__Activity__. Produce an exact copy of the data below.

__Dataset content__.
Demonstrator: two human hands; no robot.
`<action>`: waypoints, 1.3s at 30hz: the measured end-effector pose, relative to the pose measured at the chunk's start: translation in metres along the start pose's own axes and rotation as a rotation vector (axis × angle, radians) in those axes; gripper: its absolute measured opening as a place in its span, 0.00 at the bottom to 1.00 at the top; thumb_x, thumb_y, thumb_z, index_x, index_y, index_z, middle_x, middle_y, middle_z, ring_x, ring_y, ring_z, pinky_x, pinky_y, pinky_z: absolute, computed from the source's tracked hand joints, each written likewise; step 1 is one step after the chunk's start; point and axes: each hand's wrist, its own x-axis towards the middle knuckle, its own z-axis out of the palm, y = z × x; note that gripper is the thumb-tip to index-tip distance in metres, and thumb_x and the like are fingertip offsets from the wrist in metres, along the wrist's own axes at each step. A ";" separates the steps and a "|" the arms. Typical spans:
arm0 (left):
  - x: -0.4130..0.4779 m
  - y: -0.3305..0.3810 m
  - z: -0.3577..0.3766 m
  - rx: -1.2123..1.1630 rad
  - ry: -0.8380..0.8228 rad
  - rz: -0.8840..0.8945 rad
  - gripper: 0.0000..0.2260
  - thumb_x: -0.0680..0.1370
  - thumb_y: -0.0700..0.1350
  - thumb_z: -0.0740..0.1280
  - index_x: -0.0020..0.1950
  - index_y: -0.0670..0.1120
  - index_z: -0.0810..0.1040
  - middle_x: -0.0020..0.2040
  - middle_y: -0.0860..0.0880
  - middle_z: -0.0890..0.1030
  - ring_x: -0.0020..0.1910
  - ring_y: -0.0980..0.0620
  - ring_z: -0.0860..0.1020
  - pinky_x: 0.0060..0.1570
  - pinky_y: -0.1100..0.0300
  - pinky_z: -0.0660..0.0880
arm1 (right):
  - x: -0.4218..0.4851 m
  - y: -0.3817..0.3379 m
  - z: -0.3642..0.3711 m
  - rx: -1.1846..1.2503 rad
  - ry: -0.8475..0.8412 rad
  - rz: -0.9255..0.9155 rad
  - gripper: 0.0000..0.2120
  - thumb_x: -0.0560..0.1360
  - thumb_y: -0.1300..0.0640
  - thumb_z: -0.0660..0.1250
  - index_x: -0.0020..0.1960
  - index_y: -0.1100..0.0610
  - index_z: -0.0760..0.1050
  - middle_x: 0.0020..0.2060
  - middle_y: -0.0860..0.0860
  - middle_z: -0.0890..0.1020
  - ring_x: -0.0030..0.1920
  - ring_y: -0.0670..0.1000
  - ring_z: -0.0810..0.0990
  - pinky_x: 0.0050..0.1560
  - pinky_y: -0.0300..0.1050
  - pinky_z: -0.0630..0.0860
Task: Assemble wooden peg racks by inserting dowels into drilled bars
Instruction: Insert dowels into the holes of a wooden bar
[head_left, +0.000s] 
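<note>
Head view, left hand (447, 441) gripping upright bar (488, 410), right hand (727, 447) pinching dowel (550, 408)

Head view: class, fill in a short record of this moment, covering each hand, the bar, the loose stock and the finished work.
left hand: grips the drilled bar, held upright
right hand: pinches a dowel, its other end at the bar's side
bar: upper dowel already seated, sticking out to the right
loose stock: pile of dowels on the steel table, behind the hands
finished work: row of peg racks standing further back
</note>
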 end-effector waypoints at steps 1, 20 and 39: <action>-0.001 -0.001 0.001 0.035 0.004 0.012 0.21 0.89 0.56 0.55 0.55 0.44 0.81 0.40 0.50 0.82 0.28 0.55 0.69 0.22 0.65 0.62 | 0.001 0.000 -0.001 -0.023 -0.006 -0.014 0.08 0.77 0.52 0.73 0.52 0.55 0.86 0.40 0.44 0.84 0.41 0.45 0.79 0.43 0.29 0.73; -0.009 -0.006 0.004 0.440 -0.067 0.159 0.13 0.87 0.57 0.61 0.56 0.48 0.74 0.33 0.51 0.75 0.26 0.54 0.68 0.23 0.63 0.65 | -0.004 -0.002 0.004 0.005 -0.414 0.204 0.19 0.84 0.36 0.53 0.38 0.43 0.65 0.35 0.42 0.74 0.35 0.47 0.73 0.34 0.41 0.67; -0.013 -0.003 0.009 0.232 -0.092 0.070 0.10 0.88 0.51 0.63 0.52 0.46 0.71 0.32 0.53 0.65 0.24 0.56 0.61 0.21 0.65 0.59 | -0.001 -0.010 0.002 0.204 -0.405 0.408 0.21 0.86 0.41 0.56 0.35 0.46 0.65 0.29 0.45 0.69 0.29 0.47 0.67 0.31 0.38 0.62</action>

__Task result__.
Demonstrator: two human hands; no robot.
`<action>`: waypoints, 1.3s at 30hz: the measured end-effector pose, relative to the pose measured at the chunk's start: translation in metres along the start pose's own axes and rotation as a rotation vector (axis × angle, radians) in those axes; gripper: its absolute measured opening as a place in its span, 0.00 at the bottom to 1.00 at the top; thumb_x, thumb_y, thumb_z, index_x, index_y, index_z, middle_x, middle_y, middle_z, ring_x, ring_y, ring_z, pinky_x, pinky_y, pinky_z: absolute, computed from the source's tracked hand joints, each written likewise; step 1 is one step after the chunk's start; point and axes: each hand's wrist, its own x-axis towards the middle knuckle, its own z-axis out of the palm, y = z × x; note that gripper is the thumb-tip to index-tip distance in metres, and thumb_x and the like are fingertip offsets from the wrist in metres, along the wrist's own axes at each step. A ";" separates the steps and a "|" the arms. Typical spans:
arm0 (left):
  - x: -0.4130..0.4779 m
  - y: -0.3305..0.3810 m
  - z: -0.3577..0.3766 m
  - rx: -1.2123..1.1630 rad
  - ry: -0.8380..0.8228 rad
  - rz: -0.8840..0.8945 rad
  - gripper: 0.0000..0.2260
  - thumb_x: -0.0680..0.1370
  - thumb_y: -0.0700..0.1350
  - thumb_z: -0.0740..0.1280
  - index_x: -0.0020..0.1950
  - index_y: -0.0670..0.1120
  - index_z: -0.0810..0.1040
  - middle_x: -0.0020..0.2040
  - middle_y: -0.0860..0.0880
  - middle_z: -0.0890..0.1030
  - ring_x: -0.0020..0.1910
  - ring_y: -0.0980..0.0620
  - ring_z: -0.0860..0.1020
  - pinky_x: 0.0060..0.1570
  - pinky_y: -0.1100..0.0300
  - pinky_z: -0.0660..0.0880
arm1 (right):
  - x: -0.4218..0.4851 m
  - y: -0.3817..0.3379 m
  - z: -0.3642..0.3711 m
  - rx: -1.1846..1.2503 rad
  - ry: -0.8475..0.8412 rad
  - rz: -0.9255..0.9155 rad
  - gripper: 0.0000..0.2120
  - thumb_x: -0.0560..0.1360
  - thumb_y: -0.1300..0.0640
  - thumb_z: -0.0660..0.1250
  - index_x: -0.0020..0.1960
  - index_y: -0.1100..0.0610
  - index_z: -0.0760..0.1050
  - middle_x: 0.0020..0.2060
  - middle_y: -0.0860..0.0860
  - middle_z: -0.0890..0.1020
  - ring_x: -0.0030..0.1920
  - ring_y: -0.0670..0.1000
  - ring_z: -0.0810..0.0990
  - pinky_x: 0.0050..0.1560
  - pinky_y: -0.0300..0.1050
  - pinky_z: -0.0630..0.0860
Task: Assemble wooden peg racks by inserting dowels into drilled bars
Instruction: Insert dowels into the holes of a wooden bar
[head_left, +0.000s] 
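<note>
Head view, left hand (447, 441) gripping upright bar (488, 410), right hand (727, 447) pinching dowel (550, 408)

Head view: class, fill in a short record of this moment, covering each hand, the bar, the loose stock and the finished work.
left hand: grips the drilled bar, held upright
right hand: pinches a dowel, its other end at the bar's side
bar: upper dowel already seated, sticking out to the right
loose stock: pile of dowels on the steel table, behind the hands
finished work: row of peg racks standing further back
</note>
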 end-effector waypoints at steps 1, 20 and 39: <action>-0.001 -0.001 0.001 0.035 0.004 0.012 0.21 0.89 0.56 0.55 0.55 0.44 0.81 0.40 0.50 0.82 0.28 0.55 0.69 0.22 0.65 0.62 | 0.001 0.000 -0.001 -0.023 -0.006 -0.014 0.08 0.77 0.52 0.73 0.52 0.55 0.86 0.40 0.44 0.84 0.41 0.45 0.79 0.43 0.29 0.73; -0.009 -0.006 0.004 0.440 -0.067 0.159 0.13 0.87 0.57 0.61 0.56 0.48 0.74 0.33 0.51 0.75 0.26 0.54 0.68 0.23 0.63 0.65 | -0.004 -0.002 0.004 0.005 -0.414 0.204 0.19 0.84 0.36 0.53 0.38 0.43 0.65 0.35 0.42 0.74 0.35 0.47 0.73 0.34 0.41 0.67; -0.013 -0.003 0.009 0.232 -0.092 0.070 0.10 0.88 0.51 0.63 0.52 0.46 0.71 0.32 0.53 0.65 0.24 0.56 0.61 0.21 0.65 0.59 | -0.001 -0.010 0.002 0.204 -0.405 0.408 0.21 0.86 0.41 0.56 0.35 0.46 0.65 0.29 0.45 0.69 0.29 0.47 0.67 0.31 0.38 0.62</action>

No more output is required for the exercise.